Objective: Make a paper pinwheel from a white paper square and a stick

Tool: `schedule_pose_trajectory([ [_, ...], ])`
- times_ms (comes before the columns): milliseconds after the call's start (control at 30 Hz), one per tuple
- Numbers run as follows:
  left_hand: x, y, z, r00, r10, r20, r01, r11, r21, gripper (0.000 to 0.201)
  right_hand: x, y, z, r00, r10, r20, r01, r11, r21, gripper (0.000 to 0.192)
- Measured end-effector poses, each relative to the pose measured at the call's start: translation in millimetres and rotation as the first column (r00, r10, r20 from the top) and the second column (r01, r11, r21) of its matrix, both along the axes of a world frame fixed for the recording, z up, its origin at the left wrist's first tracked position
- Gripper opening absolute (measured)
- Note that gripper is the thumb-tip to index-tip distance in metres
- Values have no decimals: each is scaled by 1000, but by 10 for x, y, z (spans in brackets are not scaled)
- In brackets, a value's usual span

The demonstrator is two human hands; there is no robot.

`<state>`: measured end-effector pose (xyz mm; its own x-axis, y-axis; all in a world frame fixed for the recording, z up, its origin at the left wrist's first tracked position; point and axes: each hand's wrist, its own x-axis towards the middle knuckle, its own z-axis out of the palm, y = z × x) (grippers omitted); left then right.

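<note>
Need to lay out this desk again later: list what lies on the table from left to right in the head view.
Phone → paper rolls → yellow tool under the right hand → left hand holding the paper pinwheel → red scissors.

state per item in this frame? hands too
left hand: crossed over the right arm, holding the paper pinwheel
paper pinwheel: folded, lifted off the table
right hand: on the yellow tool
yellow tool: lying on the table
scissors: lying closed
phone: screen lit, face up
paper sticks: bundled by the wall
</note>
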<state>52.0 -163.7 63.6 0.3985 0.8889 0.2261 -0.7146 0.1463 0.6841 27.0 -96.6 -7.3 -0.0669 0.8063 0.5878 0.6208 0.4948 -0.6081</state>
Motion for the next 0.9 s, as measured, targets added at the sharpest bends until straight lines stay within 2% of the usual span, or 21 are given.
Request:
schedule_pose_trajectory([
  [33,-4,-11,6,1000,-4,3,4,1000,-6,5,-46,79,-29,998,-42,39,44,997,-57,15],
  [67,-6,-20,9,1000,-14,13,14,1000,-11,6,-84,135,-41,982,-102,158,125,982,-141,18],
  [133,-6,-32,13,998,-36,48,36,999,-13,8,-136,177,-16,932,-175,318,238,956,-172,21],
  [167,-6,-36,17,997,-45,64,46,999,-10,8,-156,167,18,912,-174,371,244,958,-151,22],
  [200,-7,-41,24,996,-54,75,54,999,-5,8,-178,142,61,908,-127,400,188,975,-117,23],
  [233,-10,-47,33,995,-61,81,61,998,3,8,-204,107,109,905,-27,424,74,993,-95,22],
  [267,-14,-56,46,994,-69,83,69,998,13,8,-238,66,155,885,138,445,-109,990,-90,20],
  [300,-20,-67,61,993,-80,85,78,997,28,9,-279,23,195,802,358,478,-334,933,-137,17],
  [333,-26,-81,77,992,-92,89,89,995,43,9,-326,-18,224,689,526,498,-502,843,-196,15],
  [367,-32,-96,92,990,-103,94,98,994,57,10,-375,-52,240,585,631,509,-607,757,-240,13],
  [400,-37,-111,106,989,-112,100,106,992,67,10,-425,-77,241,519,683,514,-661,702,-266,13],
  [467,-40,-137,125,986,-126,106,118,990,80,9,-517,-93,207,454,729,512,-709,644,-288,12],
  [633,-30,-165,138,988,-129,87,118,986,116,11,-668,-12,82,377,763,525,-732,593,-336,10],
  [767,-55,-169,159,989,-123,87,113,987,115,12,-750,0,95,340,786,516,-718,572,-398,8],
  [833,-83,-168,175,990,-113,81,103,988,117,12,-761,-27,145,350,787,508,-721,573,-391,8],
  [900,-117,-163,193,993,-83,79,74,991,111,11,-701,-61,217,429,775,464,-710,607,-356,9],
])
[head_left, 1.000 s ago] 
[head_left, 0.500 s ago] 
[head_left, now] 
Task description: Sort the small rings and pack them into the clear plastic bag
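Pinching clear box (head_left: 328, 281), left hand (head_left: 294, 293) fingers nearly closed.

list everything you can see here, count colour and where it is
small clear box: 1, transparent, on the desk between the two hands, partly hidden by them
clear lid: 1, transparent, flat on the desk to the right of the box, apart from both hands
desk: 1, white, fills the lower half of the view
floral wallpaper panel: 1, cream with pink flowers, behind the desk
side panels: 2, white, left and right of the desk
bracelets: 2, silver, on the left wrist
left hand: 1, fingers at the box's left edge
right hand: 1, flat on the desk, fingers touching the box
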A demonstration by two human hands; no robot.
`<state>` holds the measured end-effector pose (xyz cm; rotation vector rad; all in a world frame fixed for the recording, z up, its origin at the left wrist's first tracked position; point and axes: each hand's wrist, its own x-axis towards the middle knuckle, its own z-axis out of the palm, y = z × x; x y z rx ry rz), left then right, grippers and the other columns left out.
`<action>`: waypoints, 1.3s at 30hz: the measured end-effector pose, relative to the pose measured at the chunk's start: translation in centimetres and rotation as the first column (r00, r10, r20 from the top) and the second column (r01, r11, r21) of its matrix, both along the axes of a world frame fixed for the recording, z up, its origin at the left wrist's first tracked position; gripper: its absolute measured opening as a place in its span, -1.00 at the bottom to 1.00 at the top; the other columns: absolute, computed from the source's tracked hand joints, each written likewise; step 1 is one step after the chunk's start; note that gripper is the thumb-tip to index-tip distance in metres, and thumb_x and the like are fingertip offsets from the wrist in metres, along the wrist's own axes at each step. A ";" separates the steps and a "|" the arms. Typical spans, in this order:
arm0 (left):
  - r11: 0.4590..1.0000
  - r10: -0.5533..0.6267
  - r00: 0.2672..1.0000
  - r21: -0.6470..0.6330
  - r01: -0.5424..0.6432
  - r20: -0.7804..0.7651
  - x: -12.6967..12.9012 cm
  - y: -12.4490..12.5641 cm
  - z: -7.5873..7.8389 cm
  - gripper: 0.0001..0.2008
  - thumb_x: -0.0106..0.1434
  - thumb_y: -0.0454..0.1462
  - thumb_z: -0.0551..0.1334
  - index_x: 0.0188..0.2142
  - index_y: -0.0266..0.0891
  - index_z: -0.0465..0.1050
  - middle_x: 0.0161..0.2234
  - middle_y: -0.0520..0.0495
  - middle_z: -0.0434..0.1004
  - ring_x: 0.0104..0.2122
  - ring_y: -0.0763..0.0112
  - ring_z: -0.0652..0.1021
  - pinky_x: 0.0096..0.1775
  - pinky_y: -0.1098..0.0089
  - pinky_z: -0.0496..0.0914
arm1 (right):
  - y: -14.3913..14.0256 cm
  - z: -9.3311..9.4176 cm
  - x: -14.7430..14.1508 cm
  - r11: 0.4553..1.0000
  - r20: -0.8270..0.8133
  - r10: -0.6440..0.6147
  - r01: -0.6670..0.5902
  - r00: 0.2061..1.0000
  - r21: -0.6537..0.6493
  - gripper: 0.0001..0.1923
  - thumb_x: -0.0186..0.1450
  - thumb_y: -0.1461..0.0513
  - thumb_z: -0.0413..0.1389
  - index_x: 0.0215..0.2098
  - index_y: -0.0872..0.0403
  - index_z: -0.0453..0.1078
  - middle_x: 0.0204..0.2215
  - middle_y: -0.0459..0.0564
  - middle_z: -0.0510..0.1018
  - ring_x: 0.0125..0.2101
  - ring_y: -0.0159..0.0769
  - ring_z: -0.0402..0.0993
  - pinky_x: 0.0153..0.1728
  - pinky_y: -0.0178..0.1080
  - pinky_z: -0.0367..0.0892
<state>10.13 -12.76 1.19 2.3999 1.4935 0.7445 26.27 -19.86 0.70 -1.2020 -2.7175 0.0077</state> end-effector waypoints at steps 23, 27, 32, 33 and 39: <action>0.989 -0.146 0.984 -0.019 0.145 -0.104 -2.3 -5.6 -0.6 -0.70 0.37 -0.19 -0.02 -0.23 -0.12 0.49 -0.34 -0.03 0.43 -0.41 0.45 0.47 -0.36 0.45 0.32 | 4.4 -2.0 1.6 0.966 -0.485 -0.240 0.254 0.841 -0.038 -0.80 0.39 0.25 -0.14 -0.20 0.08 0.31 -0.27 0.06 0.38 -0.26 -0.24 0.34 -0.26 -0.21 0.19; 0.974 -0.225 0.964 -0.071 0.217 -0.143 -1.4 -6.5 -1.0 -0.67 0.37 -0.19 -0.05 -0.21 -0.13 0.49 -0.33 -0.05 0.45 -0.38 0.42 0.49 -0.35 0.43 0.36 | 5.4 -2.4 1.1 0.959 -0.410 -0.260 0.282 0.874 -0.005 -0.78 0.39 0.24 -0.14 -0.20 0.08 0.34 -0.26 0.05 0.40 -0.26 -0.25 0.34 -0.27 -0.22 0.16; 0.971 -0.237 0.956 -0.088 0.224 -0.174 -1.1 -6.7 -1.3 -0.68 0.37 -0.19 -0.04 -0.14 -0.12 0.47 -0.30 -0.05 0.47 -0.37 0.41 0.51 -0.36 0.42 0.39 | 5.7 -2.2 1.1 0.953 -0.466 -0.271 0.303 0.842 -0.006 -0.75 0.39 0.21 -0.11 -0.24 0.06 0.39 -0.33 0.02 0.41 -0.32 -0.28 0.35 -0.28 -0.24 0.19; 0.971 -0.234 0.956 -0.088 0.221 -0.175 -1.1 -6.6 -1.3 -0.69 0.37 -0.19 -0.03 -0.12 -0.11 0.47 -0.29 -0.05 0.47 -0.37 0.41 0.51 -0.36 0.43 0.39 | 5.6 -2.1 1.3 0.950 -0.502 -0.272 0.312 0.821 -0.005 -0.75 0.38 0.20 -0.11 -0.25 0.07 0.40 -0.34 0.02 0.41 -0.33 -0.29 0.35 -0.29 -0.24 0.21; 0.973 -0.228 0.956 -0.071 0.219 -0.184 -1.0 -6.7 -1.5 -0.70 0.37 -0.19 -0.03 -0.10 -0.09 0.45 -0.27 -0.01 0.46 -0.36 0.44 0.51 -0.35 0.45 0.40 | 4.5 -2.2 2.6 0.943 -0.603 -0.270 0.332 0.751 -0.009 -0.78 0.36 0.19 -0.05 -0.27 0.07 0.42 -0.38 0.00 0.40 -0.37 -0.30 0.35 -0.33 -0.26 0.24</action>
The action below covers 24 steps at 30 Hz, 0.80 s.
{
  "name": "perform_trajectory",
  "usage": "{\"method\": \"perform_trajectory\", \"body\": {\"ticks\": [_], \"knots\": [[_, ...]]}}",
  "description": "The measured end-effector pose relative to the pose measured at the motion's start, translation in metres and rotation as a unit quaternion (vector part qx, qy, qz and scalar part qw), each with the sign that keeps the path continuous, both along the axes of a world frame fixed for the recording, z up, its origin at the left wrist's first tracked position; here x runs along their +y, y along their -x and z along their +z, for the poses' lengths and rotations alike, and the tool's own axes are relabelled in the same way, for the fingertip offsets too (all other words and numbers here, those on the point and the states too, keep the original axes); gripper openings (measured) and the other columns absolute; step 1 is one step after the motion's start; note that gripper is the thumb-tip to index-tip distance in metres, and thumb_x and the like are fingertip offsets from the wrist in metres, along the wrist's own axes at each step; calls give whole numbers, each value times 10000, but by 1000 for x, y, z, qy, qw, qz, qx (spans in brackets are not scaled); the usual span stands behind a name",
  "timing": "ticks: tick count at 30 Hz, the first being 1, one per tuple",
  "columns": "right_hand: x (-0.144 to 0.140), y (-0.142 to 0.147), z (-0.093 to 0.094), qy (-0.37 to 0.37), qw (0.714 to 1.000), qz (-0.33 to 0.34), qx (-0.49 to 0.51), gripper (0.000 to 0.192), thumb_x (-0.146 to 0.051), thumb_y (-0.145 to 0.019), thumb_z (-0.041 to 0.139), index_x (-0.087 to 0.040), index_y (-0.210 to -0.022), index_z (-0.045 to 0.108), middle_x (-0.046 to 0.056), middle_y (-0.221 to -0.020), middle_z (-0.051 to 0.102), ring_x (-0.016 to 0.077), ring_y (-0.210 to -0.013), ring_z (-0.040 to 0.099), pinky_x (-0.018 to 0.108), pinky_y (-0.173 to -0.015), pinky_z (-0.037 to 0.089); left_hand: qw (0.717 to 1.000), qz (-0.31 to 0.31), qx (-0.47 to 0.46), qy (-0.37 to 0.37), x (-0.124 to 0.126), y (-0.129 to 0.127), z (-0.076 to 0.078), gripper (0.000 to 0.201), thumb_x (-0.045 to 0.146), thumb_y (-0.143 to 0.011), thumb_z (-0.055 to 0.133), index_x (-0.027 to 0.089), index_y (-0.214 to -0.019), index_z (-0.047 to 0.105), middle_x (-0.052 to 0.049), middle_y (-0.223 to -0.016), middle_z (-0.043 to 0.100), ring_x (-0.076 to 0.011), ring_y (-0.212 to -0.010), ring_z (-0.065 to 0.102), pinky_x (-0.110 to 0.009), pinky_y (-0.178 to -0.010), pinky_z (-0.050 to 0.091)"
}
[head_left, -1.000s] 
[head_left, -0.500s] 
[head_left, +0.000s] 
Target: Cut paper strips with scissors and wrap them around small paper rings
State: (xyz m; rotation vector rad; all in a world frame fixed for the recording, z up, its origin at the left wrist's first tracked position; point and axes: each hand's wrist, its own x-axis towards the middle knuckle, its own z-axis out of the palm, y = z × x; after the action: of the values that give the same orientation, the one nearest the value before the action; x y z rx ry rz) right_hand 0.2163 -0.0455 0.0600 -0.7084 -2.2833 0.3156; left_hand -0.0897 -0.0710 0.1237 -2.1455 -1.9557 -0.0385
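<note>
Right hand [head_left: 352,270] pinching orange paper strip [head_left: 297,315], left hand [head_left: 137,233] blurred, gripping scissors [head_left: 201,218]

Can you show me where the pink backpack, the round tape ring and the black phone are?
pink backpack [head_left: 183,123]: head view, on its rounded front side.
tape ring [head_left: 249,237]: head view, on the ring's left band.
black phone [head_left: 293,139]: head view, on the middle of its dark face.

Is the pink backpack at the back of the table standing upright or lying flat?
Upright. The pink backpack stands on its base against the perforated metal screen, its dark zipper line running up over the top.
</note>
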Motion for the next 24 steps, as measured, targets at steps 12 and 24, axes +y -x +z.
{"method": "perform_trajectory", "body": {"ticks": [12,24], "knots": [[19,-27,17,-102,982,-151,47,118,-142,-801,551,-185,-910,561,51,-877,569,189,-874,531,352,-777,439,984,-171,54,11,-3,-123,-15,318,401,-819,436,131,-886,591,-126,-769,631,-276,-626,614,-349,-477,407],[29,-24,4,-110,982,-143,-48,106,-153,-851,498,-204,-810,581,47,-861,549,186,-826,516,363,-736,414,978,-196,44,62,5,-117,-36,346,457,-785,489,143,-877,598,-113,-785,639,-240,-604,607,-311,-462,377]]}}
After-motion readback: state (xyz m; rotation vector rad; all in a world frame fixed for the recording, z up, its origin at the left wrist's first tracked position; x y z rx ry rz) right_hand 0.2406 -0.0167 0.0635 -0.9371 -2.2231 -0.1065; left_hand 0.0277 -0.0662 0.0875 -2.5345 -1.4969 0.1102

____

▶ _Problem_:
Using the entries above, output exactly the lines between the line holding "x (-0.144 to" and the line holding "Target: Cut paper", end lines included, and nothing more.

▶ _Answer box_:
  "columns": "right_hand: x (-0.144 to 0.140), y (-0.142 to 0.147), z (-0.093 to 0.094), qy (-0.37 to 0.37), qw (0.714 to 1.000), qz (-0.33 to 0.34), qx (-0.49 to 0.51), gripper (0.000 to 0.192), thumb_x (-0.146 to 0.051), thumb_y (-0.145 to 0.019), thumb_z (-0.041 to 0.139), index_x (-0.087 to 0.040), index_y (-0.210 to -0.022), index_z (-0.045 to 0.108), middle_x (-0.046 to 0.056), middle_y (-0.221 to -0.020), middle_z (-0.051 to 0.102), ring_x (-0.016 to 0.077), ring_y (-0.210 to -0.013), ring_z (-0.040 to 0.099), pinky_x (-0.018 to 0.108), pinky_y (-0.173 to -0.015), pinky_z (-0.037 to 0.089); left_hand: qw (0.717 to 1.000), qz (-0.31 to 0.31), qx (-0.47 to 0.46), qy (-0.37 to 0.37), x (-0.124 to 0.126), y (-0.129 to 0.127), z (-0.076 to 0.078), gripper (0.000 to 0.201), thumb_x (-0.045 to 0.146), thumb_y (-0.143 to 0.011), thumb_z (-0.055 to 0.133), index_x (-0.027 to 0.089), index_y (-0.214 to -0.019), index_z (-0.047 to 0.105), middle_x (-0.052 to 0.049), middle_y (-0.223 to -0.016), middle_z (-0.043 to 0.100), ring_x (-0.076 to 0.011), ring_y (-0.212 to -0.010), ring_z (-0.065 to 0.102), pinky_x (-0.110 to 0.009), pinky_y (-0.178 to -0.010), pinky_z (-0.050 to 0.091)"
}
[head_left, -1.000s] 
[head_left, -0.500s] 
[head_left, +0.000s] 
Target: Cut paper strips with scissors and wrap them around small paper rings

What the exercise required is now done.